Design

Goals

Likelihood maximization frameworks tend to have lots of moving parts. There are many ways to peel this potato [1]. Here are some of the design goals that drive the design of csky:

Modularity: csky should be extensible, both internally by developers and externally by the user. Separation of concerns should be taken seriously.

Performance: csky should be fast. Profilers can guide our eyes towards computational “hot spots”; we should use that information to optimize for speed. It’s ok to introduce tighter coupling than desired between the various parts, for the sake of performance, as long as the ugliness can still be limited in scope.

Brevity: csky usage should be concise. If you are interested in quickly reproducing a result you saw in some slides, it should be as straightforward as possible to do so; ideally you could write it out without referring to an example script.

Lightning Tour

csky is organized into several modules with simple names. They are listed below, roughly in order of subjective importance (which is well-correlated with the extent to which they are deeply thought-out and thus likely to be relatively stable):

  • Analysis configuration is found in csky.conf, with several items imported directly under the top level of csky.

  • The signal vs. background discrimination PDFs are found in csky.pdf.

  • The likelihood and its log likelihood optimization routines are found in csky.llh.

  • Real data, scrambled data, and simulated signal injection are found in csky.inj.

  • Trial operations are implemented in csky.trial.

  • Various event selections are described in, and can be loading using, csky.selections.

  • The basic building blocks common to many analyses – background space PDFs, signal acceptance parameterization, and energy PDF ratios – are organized using csky.analysis.

  • Spectral hypotheses are characterized using csky.hyp. (TODO: it turned out that other features of signal hypotheses never fit well in this module; it should probably be renamed to e.g. csky.fluxes or csky.spectra.)
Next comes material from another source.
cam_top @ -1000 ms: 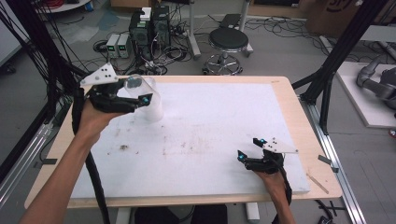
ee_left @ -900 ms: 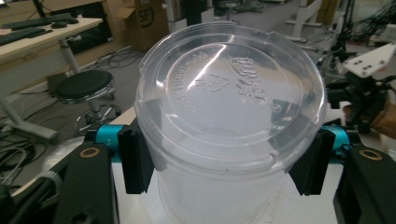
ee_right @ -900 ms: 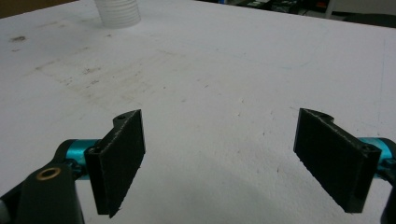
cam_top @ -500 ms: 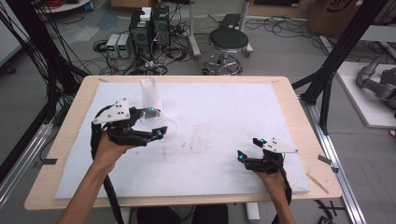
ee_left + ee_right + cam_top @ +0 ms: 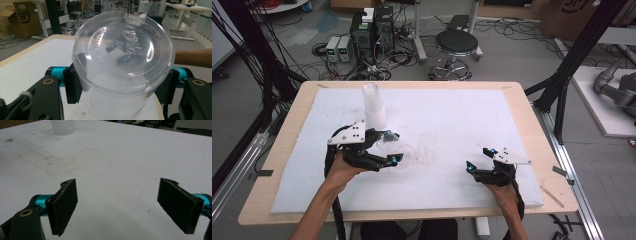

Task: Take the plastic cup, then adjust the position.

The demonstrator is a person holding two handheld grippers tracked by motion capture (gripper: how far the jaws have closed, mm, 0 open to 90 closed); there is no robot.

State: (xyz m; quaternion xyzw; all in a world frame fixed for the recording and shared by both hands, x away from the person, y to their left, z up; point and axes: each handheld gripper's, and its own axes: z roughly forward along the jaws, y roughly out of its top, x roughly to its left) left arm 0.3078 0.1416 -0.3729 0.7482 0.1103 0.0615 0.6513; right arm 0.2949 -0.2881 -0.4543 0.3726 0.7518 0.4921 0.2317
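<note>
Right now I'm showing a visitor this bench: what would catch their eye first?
Probably the clear plastic cup clamped in the left claw, low over the white mat. Next, the tall stack of cups standing behind it, then the right claw, open and empty near the front right.

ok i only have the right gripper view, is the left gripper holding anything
observer: yes, the left gripper is shut on a clear plastic cup.
operator: how's it gripped
observer: the fingers press on its sides, one on each side, with its embossed base tipped toward that gripper's camera.
operator: where's that against the stack i see
observer: the stack of cups stands upright just beyond the left gripper, near the table's far left.
</note>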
  • Test statistic distribution fitting is handled by csky.dists.

  • Data manipulation and random state management are implemented in csky.utils.

  • Inspection of implementation details is made a little easier by csky.inspect.

  • A few plotting helpers are implemented in csky.plotting.

  • A simple timing tool is given in csky.timing.

The following additional modules are highly stable, but don’t seem to belong near the top of the “lightning tour”:

  • Coordinate transformations are handled in csky.coord.

  • Some relatively generic bookkeeping assistance (useful for getting information out of cluster job outputs) are found in csky.bk.

  • Noisy healpy outputs are silenced using csky.quiet_healpy.

Likelihood Implementation

The core task of this library is to define and evaluate the source search likelihood; pretty much everything else serves only to get data into and out of that machinery. The likelihood implementation in csky is structured as follows:

  1. csky.pdf defines PDF ratio models (the specifications) and evaluators (plug-and-chug calculators).

  2. csky.llh defines log likelihood ratio (LLH) models and evaluators, largely in terms of the PDF ratio models and evaluators. This module also provides a framework for parameter fitting via likelihood maximization.

  3. csky.inj provides an interface for generating dataset realizations using actual or randomized (thus background-like) data and/or simulated signals.

  4. csky.trial gives the user-level interface for generating actual or randomized datasets and evaluating and/or maximizing likelihoods. This module also includes tools for performing batches of trials; estimating threshold quantities such as sensitivities, discovery potentials, and upper limits; and distributing trials over multiple local cores.